A CNBB é a principal Organizadora do Ato, porém vem ganhando adesão de diversos Movimentos Sociais que colaboram e mobilizam seus segmentos para aproveitar e manifestar em apoio a inclusão e defender suas bandeiras.
Lutar por Justiça Social em tempos de um Governo de Extrema Direita, Autoritário e que retira dos menos favorecidos seus Direitos, este ano, se tornou uma questão de sobrevivência para não somente a Democracia mas também pela garantia mínima da sociedade economicamente baixa, tendo em vista a retirada dos Direitos Trabalhistas, Direito a uma Previdência que acolha as pessoas, de uma Reforma Tributária que retira de quem não tem e é benevolente com quem muito tem, de uma Reforma Sindical que criminaliza entidades que defendem a Classe Trabalhadora e que permite ao Capital Internacional a exploração de nossas riquezas a preço de banana.
Embora tenha surgido junto à Igreja Católica, o Grito dos Excluídos, em muitos lugares do Brasil, não tem a participação efetiva da Igreja.

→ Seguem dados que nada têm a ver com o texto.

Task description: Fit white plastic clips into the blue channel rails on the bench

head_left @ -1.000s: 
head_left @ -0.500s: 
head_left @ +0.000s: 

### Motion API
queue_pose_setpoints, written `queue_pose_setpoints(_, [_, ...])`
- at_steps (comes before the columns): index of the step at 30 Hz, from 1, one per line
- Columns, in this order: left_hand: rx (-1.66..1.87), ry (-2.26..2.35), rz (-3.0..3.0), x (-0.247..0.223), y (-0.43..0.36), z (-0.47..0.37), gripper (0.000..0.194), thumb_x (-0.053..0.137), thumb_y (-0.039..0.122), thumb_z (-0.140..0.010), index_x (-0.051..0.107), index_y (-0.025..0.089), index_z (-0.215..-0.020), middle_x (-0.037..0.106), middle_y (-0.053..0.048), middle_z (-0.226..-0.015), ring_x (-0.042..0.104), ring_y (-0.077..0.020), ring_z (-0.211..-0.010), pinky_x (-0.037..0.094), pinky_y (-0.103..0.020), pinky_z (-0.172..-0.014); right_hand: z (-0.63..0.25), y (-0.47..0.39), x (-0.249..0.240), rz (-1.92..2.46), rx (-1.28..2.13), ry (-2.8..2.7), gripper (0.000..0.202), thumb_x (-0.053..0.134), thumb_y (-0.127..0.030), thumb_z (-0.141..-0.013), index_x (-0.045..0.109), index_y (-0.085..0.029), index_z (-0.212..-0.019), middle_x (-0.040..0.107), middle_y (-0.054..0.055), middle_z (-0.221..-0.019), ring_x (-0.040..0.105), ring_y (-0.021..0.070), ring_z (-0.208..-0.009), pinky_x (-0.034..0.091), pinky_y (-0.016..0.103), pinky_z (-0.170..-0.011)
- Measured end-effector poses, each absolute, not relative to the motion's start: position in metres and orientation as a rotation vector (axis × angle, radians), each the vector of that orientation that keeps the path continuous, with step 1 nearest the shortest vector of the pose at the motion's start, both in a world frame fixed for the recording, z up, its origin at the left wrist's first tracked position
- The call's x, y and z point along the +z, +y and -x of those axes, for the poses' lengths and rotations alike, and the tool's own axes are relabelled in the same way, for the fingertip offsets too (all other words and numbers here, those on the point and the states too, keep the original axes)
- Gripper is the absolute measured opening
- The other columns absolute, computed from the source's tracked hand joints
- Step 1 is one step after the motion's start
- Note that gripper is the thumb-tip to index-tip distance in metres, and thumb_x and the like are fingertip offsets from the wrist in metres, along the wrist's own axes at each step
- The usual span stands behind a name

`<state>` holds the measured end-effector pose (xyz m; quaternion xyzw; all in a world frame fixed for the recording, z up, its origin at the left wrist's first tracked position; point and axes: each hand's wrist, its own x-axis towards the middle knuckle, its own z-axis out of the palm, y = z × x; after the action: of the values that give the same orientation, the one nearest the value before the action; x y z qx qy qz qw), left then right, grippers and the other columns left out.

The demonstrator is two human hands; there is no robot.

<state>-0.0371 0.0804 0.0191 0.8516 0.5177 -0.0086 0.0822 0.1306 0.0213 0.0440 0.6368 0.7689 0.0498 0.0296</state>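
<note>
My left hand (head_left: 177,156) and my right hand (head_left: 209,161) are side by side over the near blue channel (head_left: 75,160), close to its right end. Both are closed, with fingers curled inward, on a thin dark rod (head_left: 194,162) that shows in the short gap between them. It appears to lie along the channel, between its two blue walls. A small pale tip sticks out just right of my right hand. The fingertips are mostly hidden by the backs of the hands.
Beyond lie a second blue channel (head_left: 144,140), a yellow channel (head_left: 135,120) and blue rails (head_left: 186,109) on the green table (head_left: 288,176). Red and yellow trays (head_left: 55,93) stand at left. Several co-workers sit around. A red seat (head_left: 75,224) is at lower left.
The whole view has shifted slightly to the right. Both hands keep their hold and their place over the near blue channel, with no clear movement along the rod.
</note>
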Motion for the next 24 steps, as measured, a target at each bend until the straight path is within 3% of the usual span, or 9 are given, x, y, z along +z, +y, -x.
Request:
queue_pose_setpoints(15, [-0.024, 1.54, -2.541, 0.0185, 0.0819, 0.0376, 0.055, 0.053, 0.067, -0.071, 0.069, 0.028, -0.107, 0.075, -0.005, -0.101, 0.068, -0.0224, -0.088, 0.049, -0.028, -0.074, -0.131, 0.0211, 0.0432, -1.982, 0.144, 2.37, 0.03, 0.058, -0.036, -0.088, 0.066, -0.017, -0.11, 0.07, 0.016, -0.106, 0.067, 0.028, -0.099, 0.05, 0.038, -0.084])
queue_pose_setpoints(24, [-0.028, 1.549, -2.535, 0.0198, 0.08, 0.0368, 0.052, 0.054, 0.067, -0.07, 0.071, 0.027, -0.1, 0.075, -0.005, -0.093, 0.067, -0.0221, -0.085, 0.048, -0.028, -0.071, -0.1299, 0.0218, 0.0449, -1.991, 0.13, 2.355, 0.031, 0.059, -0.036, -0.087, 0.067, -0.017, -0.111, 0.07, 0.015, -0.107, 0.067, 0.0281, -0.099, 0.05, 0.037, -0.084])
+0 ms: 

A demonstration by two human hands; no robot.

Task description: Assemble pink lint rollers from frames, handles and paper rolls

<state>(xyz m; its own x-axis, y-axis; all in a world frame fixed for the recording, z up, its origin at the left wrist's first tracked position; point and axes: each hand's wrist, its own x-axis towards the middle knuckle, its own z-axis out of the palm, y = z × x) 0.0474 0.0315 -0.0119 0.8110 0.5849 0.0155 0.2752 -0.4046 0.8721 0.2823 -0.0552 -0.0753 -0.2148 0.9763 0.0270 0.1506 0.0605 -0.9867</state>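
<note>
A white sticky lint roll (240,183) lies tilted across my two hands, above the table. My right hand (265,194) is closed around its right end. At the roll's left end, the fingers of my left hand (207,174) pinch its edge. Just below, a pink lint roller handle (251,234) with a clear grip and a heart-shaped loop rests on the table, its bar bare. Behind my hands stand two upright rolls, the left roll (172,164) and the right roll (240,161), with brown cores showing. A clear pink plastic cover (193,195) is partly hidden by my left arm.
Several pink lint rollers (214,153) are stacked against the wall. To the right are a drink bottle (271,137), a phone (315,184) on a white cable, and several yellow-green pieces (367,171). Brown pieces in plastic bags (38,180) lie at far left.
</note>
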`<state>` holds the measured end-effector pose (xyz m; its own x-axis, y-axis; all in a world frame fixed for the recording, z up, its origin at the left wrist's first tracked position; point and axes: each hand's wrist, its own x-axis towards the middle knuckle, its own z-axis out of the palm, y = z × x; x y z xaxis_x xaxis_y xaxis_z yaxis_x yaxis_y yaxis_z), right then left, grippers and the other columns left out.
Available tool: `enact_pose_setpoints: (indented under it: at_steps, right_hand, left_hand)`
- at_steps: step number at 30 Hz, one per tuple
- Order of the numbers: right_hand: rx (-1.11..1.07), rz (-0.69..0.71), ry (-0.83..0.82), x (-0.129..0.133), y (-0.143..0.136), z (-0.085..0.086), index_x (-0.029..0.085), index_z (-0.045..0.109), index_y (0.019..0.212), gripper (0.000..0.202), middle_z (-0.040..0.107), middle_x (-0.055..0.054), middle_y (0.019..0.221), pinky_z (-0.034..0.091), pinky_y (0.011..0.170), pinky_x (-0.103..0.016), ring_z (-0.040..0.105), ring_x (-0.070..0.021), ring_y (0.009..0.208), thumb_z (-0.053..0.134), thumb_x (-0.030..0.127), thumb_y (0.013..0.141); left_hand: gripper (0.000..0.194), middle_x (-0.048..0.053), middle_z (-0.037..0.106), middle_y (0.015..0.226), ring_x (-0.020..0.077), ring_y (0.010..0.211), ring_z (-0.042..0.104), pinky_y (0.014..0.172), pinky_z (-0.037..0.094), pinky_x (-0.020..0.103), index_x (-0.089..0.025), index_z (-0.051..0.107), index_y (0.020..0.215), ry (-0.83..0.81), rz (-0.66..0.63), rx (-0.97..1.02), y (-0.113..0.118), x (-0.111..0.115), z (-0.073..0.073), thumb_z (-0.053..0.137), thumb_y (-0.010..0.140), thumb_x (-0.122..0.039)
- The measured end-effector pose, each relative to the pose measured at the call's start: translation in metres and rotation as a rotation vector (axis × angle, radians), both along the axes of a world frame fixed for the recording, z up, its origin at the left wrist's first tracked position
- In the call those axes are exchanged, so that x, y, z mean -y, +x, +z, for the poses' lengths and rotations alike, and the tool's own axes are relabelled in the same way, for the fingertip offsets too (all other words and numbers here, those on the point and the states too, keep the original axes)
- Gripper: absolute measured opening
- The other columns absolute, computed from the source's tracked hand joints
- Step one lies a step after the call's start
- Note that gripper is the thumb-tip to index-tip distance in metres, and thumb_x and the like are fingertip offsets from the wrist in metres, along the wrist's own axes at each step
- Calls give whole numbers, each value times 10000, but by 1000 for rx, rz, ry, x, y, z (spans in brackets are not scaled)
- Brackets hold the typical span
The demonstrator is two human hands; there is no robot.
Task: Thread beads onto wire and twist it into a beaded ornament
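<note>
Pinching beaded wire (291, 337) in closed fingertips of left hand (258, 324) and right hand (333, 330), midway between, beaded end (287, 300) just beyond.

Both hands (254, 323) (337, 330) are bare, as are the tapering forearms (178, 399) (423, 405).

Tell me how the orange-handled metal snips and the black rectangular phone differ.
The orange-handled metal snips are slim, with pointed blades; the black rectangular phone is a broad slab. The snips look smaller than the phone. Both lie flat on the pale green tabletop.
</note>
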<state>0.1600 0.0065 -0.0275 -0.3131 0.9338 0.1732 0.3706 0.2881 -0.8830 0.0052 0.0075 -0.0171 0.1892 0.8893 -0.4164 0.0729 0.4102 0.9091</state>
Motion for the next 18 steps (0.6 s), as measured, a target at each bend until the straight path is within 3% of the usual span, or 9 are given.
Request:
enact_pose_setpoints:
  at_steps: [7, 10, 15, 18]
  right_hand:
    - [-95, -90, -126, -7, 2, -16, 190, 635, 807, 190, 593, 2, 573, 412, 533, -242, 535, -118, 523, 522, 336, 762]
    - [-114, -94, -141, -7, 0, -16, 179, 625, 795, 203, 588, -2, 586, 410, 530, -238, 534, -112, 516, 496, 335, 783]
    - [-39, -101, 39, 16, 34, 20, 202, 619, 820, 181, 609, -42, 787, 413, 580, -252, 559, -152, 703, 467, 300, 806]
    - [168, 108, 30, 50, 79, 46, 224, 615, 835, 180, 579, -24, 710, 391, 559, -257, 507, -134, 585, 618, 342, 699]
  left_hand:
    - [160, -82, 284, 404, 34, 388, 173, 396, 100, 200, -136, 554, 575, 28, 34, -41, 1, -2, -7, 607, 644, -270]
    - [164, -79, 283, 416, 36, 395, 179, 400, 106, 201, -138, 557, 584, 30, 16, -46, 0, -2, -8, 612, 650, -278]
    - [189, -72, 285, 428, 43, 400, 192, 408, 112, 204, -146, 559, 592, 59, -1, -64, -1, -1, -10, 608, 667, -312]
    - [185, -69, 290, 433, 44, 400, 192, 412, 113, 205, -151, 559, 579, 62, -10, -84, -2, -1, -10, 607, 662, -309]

Muitos padres preferem não ter envolvimento, seja lá qual for a razão, o importante é que o Ato permanece vivo e completa este ano 25 anos com o Tema: ‘Vida em Primeiro Lugar’ e lema ‘Este sistema não vale: lutamos por justiça, direitos e liberdade’.
Vale lembrar a todos que todos os Direitos e Garantias que vieram a beneficiar a Sociedade jamais vieram de forma gratuita. Houve sempre muita luta, manifestações, greves, paralisações, enfrentamentos, vidas foram ceifadas, sangue fora derramado, pessoas foram torturadas, outras exiladas, isto para que tivéssemos o mínimo de equilíbrio frente ao Capital e à vontade Escravagista da uma boa parcela da Elite brasileira.